#### Exercise material

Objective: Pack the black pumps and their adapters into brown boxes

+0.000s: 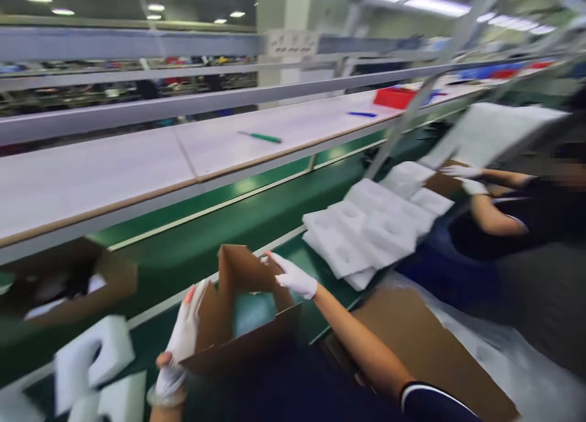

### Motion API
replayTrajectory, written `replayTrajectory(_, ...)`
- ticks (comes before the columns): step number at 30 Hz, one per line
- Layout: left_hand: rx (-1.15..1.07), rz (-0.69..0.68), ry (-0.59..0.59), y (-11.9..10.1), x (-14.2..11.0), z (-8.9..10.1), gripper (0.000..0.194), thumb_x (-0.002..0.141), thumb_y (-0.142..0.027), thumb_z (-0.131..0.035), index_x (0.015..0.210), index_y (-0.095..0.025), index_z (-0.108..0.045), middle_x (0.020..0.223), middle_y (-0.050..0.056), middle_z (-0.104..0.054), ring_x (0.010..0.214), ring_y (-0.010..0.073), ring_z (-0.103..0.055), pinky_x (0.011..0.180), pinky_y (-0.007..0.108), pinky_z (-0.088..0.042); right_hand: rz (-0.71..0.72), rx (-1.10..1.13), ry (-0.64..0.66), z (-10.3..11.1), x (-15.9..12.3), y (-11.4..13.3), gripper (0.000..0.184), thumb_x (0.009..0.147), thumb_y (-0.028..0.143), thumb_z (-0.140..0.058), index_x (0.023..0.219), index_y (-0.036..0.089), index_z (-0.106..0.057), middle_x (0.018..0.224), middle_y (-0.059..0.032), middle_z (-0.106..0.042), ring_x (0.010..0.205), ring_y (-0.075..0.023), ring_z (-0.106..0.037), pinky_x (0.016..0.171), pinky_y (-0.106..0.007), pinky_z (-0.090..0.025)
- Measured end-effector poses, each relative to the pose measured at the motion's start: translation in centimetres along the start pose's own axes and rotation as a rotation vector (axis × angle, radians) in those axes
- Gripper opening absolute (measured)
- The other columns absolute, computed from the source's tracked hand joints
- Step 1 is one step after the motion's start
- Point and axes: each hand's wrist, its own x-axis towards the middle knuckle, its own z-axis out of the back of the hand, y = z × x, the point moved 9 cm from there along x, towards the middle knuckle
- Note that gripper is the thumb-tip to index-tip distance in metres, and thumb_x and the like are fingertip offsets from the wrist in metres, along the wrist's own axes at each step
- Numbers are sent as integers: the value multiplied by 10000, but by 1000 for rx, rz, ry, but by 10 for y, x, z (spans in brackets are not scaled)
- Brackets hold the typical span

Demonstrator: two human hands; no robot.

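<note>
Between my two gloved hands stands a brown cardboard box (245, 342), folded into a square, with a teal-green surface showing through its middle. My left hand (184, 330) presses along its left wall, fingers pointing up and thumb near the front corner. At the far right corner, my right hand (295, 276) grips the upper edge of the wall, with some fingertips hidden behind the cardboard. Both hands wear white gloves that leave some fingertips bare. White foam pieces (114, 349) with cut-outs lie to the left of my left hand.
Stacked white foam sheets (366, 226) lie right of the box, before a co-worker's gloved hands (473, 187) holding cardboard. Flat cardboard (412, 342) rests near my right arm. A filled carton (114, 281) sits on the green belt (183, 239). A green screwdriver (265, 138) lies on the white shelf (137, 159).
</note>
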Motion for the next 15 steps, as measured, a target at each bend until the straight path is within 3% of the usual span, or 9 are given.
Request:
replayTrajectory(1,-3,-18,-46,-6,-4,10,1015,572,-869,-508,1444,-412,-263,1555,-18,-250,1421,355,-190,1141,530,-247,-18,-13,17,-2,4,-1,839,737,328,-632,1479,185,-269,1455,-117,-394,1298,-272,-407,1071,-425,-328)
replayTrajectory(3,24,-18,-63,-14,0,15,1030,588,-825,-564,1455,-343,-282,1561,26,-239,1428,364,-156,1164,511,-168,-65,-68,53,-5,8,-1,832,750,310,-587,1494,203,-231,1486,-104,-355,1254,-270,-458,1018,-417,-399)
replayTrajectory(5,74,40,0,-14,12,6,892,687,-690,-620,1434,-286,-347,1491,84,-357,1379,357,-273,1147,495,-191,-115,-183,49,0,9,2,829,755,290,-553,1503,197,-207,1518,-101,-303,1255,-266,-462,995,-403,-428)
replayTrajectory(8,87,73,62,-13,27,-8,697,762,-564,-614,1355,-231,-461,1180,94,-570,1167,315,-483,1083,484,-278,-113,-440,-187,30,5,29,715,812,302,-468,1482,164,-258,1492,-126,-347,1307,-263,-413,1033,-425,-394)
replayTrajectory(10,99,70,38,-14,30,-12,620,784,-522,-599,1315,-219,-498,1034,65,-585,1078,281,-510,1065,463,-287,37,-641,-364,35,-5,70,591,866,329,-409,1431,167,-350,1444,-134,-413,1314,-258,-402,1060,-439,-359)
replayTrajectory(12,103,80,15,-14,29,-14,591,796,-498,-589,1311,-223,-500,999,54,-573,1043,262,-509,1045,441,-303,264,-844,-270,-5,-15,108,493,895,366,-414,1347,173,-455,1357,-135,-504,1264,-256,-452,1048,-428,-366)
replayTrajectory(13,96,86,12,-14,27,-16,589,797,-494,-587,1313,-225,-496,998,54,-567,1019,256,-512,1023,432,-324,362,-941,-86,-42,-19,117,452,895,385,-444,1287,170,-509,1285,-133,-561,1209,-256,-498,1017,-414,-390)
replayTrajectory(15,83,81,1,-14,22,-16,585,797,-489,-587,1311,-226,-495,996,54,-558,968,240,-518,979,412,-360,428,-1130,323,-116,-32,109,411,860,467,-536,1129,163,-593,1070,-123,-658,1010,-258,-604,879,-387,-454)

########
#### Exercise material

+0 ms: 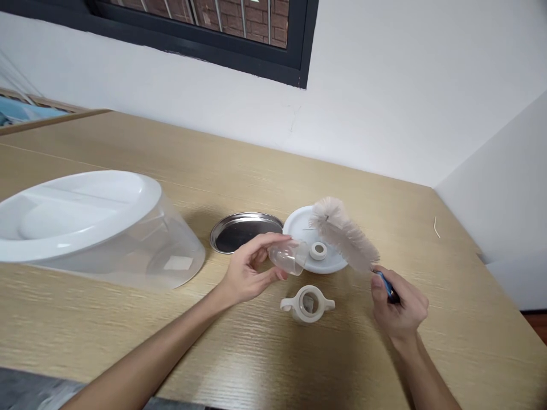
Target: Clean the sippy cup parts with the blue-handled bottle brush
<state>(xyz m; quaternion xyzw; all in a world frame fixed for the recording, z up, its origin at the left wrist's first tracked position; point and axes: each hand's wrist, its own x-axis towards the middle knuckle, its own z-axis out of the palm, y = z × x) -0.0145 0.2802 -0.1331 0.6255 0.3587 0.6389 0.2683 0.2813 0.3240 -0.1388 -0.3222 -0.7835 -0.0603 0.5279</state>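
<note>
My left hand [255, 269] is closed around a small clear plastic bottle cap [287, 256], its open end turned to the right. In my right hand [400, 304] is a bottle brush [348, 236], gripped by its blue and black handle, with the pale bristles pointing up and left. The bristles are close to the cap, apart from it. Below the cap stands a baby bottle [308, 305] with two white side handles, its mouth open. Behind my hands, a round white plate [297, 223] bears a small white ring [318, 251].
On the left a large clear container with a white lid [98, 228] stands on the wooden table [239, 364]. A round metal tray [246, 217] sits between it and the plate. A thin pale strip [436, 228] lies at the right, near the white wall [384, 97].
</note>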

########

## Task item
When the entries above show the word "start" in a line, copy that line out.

## Final answer
- Measured end-effector poses, each relative to the pose measured at the motion's start: translation in centimetres along the start pose's own axes and rotation as a rotation vector (axis × angle, radians) in those axes
- Step 1 is one step after the motion's start

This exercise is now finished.